PROVIDED DATA Start Marker

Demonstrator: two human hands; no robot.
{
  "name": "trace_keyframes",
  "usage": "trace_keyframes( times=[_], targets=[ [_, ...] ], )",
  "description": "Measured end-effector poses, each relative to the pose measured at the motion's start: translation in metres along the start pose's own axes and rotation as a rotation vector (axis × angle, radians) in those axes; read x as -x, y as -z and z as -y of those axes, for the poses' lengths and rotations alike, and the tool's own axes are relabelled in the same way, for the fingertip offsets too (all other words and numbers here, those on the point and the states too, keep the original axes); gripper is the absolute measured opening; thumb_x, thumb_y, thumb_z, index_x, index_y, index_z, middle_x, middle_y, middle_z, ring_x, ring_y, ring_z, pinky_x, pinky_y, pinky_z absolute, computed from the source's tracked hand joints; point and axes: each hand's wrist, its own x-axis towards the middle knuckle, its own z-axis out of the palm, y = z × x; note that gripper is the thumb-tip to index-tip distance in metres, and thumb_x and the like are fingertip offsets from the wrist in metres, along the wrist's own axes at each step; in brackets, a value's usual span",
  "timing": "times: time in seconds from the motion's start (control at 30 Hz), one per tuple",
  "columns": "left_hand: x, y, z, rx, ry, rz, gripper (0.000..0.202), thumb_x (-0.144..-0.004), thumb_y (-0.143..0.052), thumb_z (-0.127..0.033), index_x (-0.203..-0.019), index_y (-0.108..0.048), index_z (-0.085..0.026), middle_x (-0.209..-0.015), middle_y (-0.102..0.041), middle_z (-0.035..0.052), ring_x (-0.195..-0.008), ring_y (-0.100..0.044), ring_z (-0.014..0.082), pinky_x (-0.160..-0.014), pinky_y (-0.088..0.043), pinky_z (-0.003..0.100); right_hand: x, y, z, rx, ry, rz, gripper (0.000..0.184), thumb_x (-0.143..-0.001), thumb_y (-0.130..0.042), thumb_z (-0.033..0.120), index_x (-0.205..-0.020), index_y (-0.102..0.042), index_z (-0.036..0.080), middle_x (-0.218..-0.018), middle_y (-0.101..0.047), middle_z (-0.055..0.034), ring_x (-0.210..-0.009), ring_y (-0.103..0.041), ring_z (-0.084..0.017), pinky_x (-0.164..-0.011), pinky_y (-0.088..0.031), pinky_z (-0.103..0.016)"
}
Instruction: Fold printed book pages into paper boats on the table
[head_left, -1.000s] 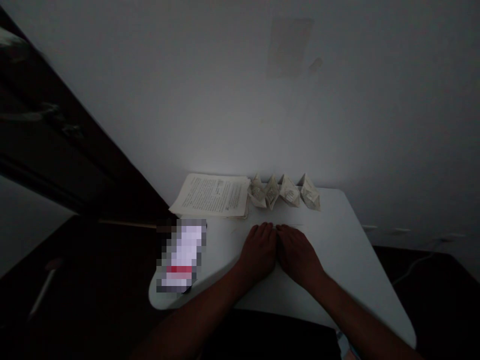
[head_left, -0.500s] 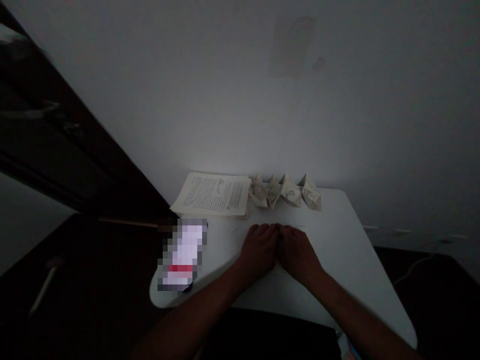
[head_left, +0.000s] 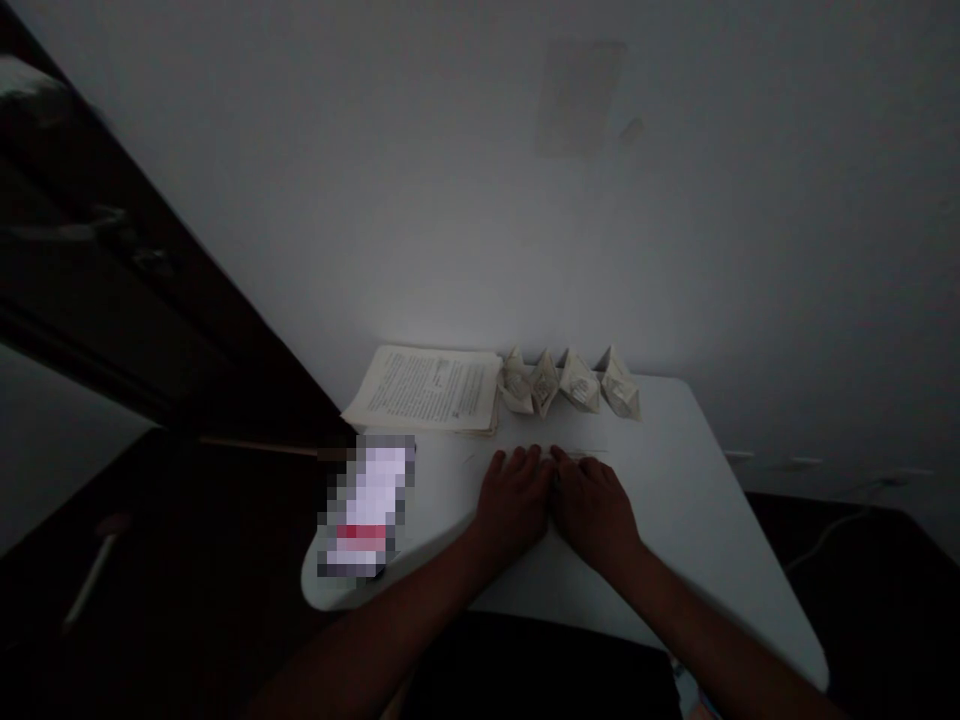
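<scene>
My left hand (head_left: 516, 495) and my right hand (head_left: 592, 503) lie side by side, palms down, on the white table (head_left: 697, 500). Their inner edges touch. The fingers are stretched forward and flat, pressing on what looks like a pale sheet of paper (head_left: 589, 457); only a thin far edge of it shows past the fingertips. Neither hand grips anything. Behind the hands, several folded paper shapes (head_left: 574, 385) made from printed pages stand in a row along the wall.
A stack of printed pages (head_left: 426, 390) lies at the table's back left. A bright, blurred-out object with a red band (head_left: 367, 505) sits near the left edge. Dark furniture (head_left: 112, 300) stands to the left, and a pale wall (head_left: 525, 200) is behind the table.
The fingers of both hands have slid forward a little and flattened out. The other things have not moved.
</scene>
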Motion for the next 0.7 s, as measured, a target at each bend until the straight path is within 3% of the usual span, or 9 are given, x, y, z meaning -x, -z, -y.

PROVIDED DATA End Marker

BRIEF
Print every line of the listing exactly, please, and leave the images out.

RESPONSE
Demonstrator: two human hands; no robot.
{
  "name": "trace_keyframes",
  "usage": "trace_keyframes( times=[_], targets=[ [_, ...] ], )",
  "description": "Measured end-effector poses, each relative to the pose measured at the motion's start: translation in metres along the start pose's own axes and rotation as a rotation vector (axis × angle, radians) in those axes; read x as -x, y as -z and z as -y of those axes, for the poses' lengths and rotations alike, and the tool's own axes are relabelled in the same way, for the fingertip offsets too (all other words and numbers here, those on the point and the states too, keep the original axes); gripper is the absolute measured opening; thumb_x, thumb_y, thumb_z, index_x, index_y, index_z, middle_x, middle_y, middle_z, ring_x, ring_y, ring_z, pinky_x, pinky_y, pinky_z absolute, computed from the source's tracked hand joints; point and axes: each hand's wrist, its own x-axis towards the middle knuckle, its own z-axis out of the palm, y = z × x; note that gripper is the thumb-tip to index-tip distance in metres, and thumb_x and the like are fingertip offsets from the wrist in metres, along the wrist's own axes at each step; in brackets, a value's usual span",
  "timing": "times: time in seconds from the motion's start (control at 30 Hz), one per tuple",
  "columns": "left_hand: x, y, z, rx, ry, rz, gripper (0.000..0.202), thumb_x (-0.144..-0.004), thumb_y (-0.143..0.052), thumb_z (-0.127..0.033), index_x (-0.203..-0.019), index_y (-0.108..0.048), index_z (-0.085..0.026), middle_x (-0.209..-0.015), middle_y (-0.102..0.041), middle_z (-0.035..0.052), ring_x (-0.195..-0.008), ring_y (-0.100..0.044), ring_z (-0.014..0.082), pinky_x (-0.160..-0.014), pinky_y (-0.088..0.043), pinky_z (-0.003..0.100); right_hand: x, y, z, rx, ry, rz, gripper (0.000..0.184), thumb_x (-0.143..-0.001), thumb_y (-0.130..0.042), thumb_z (-0.033..0.120), index_x (-0.205..-0.020), index_y (-0.102..0.042), index_z (-0.036..0.080), middle_x (-0.218..-0.018), middle_y (-0.101..0.047), middle_z (-0.055..0.034), ring_x (-0.210..-0.009), ring_y (-0.103..0.041), ring_z (-0.084..0.017), pinky_x (-0.164..-0.011), pinky_y (-0.088..0.031), pinky_z (-0.103..0.016)"
}
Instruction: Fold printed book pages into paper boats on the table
[head_left, -1.000s] 
[head_left, -0.500s] 
[head_left, +0.000s] 
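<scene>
My left hand (head_left: 516, 495) and my right hand (head_left: 592, 503) lie side by side, palms down, on the white table (head_left: 697, 500). Their inner edges touch. The fingers are stretched forward and flat, pressing on what looks like a pale sheet of paper (head_left: 589, 457); only a thin far edge of it shows past the fingertips. Neither hand grips anything. Behind the hands, several folded paper shapes (head_left: 574, 385) made from printed pages stand in a row along the wall.
A stack of printed pages (head_left: 426, 390) lies at the table's back left. A bright, blurred-out object with a red band (head_left: 367, 505) sits near the left edge. Dark furniture (head_left: 112, 300) stands to the left, and a pale wall (head_left: 525, 200) is behind the table.
The fingers of both hands have slid forward a little and flattened out. The other things have not moved.
</scene>
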Motion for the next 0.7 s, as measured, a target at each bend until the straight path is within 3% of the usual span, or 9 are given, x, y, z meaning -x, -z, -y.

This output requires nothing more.